A cardiology consultation is requested for a 38-year-old woman
who became short of breath several days after delivering her 6th child?
She had been previously well and her earlier 5 pregnancies were without complication.
The patient states that she cannot lie flat at night because lying flat makes her very short of breath
and she denies any previous cardiovascular problems or symptoms.
On physical exam, her blood pressure is low at 92/70 mmHg, heart rate is elevated at 98/min,
and her respiratory rate is elevated at 21/min. Her peripheral oxygen saturation is low,
abnormally low at 89%, should be well over 90 and her jugular venous pressure
is elevated at 12 cm suggesting right atrial elevation of pressure.
She has crackles halfway up the back so that's pulmonary congestion often due to heart failure
and she has a grade 2/6 blowing holosystolic murmur at the apex suggesting mitral regurgitation.
So that would be, here's normal, lub-dub, lub-dub,
and here's the murmur at the apex, lub-shshdub, lub-shshdub, lub-shshdub,
or it could be, lub-whoo-dub, lub-whoo-dub, lub-whoo-dub.
And she has 2+ pitting edema suggesting left ventricular failure.
So what's critical here? First of all, she has dyspnea. Lower down she has orthopnea.
That is, she can't lie flat without getting short of breath. She has tachycardia.
She has an elevated respiratory rate. She has an abnormal oxygen saturation.
She has an elevated jugular venous pressure, again, suggesting a right heart failure.
And she has lots of fluid in her chest as well as a murmur that sounds like mitral regurgitation
and also, edema at the periphery suggesting heart failure.

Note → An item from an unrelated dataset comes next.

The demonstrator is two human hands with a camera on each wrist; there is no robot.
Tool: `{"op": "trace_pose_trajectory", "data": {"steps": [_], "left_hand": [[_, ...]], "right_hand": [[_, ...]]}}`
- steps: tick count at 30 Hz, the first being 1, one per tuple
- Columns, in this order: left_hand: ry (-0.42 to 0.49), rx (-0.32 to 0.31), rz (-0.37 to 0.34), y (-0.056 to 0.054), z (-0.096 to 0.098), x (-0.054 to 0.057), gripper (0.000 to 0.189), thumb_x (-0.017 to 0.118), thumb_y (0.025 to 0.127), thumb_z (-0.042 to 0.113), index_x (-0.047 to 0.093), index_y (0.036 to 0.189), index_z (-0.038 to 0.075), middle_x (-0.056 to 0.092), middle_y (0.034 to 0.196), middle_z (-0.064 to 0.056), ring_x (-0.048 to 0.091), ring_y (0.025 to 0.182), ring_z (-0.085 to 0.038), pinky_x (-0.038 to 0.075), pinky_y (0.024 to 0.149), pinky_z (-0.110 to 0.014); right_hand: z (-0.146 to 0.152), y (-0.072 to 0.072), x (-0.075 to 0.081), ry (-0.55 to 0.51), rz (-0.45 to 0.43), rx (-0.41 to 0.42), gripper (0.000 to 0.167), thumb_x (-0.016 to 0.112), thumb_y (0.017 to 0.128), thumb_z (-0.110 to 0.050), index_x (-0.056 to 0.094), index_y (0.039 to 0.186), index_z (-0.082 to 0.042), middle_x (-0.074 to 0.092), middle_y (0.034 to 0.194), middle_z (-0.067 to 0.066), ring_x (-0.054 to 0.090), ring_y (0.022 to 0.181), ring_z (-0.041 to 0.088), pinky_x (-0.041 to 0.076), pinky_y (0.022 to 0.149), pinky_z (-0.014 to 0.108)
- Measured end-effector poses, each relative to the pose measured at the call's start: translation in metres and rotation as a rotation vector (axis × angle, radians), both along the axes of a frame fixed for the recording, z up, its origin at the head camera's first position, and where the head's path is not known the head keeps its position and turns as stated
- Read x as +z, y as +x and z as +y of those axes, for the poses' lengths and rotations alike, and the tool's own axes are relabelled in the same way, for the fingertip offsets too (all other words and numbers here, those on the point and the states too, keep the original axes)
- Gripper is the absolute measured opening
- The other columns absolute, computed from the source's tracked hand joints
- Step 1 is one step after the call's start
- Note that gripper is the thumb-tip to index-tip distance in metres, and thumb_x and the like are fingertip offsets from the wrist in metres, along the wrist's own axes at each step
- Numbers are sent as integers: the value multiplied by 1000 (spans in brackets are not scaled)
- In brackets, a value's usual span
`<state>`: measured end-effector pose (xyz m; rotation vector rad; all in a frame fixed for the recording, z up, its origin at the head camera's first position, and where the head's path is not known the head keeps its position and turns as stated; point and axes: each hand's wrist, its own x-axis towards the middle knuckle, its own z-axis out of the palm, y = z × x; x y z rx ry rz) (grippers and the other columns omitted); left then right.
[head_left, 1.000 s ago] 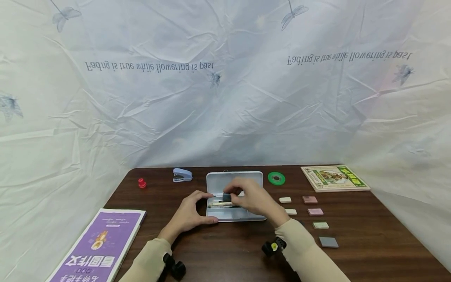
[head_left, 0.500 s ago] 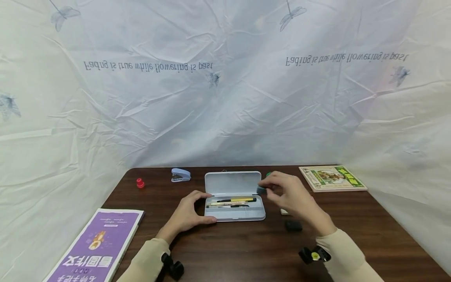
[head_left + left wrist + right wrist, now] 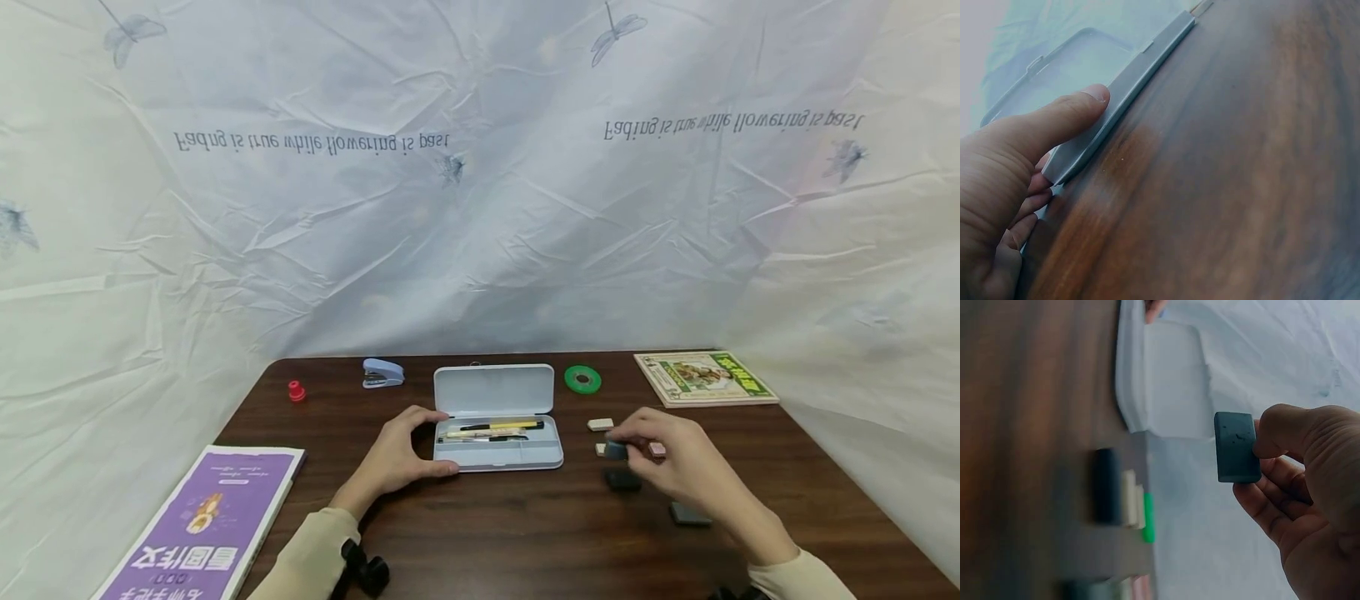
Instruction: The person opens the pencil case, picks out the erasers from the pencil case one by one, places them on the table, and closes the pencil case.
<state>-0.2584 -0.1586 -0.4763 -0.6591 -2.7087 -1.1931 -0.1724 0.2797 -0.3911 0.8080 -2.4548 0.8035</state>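
Observation:
A pale blue pencil case (image 3: 493, 390) lies with its lid raised near the middle of the table. Inside its tray are several pens (image 3: 517, 425), one of them yellow and black. My left hand (image 3: 397, 452) holds the case's left end; in the left wrist view the thumb (image 3: 1079, 112) presses on the front wall. To the right of the case, my right hand (image 3: 681, 457) pinches a dark blue-grey eraser (image 3: 1236, 449) between thumb and fingers, above the table. It partly covers the small blocks behind it, among them a white eraser (image 3: 600, 425) and a pink one (image 3: 657, 450).
Nearer me lie a black block (image 3: 622, 480) and a dark grey block (image 3: 688, 515). A green tape roll (image 3: 582, 379), a stapler (image 3: 383, 373) and a red stamp-like piece (image 3: 297, 391) stand farther back. Books (image 3: 705, 377) lie back right; a purple book (image 3: 202, 517) lies left.
My right hand has moved rightward from over the pencil case with the eraser, then down toward the small blocks. The tape roll is uncovered again. My left hand has stayed on the case.

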Motion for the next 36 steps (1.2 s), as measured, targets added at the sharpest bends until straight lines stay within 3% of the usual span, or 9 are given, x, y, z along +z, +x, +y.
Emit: {"op": "trace_pose_trajectory", "data": {"steps": [2, 6, 9, 13, 20, 30, 34, 36], "left_hand": [[2, -2, 1, 0, 0, 0, 84, 103, 73, 60, 73, 143, 23, 68, 142, 4, 61, 142, -25, 47, 121, -56], [4, -4, 6, -1, 1, 0, 84, 103, 74, 60, 74, 143, 23, 69, 141, 3, 62, 141, -25, 48, 120, -57], [5, -6, 7, -2, 1, 0, 84, 103, 74, 59, 74, 144, 22, 69, 141, 3, 62, 141, -25, 48, 120, -57], [6, -5, 6, -2, 1, 0, 84, 103, 73, 60, 74, 143, 23, 68, 141, 3, 62, 141, -25, 47, 120, -56], [6, -4, 6, -2, 1, 0, 84, 103, 73, 60, 74, 143, 23, 69, 141, 4, 62, 139, -24, 48, 120, -56], [11, -10, 8, -2, -1, 1, 83, 102, 74, 60, 74, 143, 23, 68, 141, 3, 61, 141, -25, 47, 121, -57], [6, -9, 4, -1, -1, 0, 84, 102, 74, 61, 73, 144, 24, 68, 142, 3, 61, 142, -26, 47, 121, -57], [2, -8, 1, -1, -1, -1, 84, 102, 74, 61, 73, 144, 24, 68, 143, 3, 61, 142, -26, 47, 121, -57]], "right_hand": [[6, 5, -8, 10, -10, -28, 48, 87, 84, 13, 84, 108, -28, 75, 107, -19, 71, 104, 5, 61, 78, 22], [14, 13, -24, 17, -62, -51, 47, 89, 83, 11, 84, 105, -31, 77, 106, -23, 74, 110, 7, 62, 83, 23], [19, 18, -34, 16, -98, -11, 45, 88, 84, 10, 84, 104, -30, 76, 103, -21, 70, 91, 3, 60, 74, 27], [21, 20, -42, 39, -99, 20, 44, 90, 84, 9, 83, 103, -30, 75, 102, -20, 69, 89, 2, 59, 72, 28], [22, 20, -45, 86, -93, 20, 49, 92, 79, 10, 81, 100, -33, 73, 100, -23, 68, 92, -1, 59, 76, 27], [29, 21, -47, 69, -280, 178, 39, 92, 87, 2, 82, 106, -30, 71, 106, -16, 67, 93, 1, 58, 72, 25], [29, 19, -44, 75, -288, 187, 34, 93, 89, -3, 83, 107, -29, 72, 105, -16, 66, 92, 1, 57, 71, 26], [28, 18, -41, 74, -248, 177, 33, 95, 88, -5, 81, 108, -27, 73, 104, -15, 66, 89, 2, 58, 71, 27]]}}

And we do an echocardiogram as the first test and it shows a dilated hypo-contractile left ventricle.
When you do the motion study, the left ventricular ejection fraction markedly reduced to 22%,
should be more than 50%. The diagnosis is post-partum, also called peripartum, dilated cardiomyopathy.
It's uncommon in industrialized country, much more common in third-world countries
were excellent pre-partum care is often not got and where nutritional deficiencies may also occur.
And the peripartum or post-partum cardiomyopathy can occur
during the last trimester pregnancy or a number of days after delivery.
So the therapy of course, diuretics to get rid of the excess fluid, long term beta blockade,
hopefully they help the heart recover, angiotensin converting enzyme inhibition
or angiotensin receptor blocker to blockade the renin angiotensin system
often combined with mineralocorticoid blockades, spironolactone
all of which are attempting to decrease the tendency to hold onto salt and water.
And with continued medical therapy,
most patients recover their left ventricular function comes back to normal or near normal.
There's about a 20% chance of recurrence of this if she becomes pregnant again
and so we usually recommend that the patient not become pregnant again.
It's more common in women that had many pregnancies like this lady
so certainly at this point, it would be suggested that she have tubal ligation.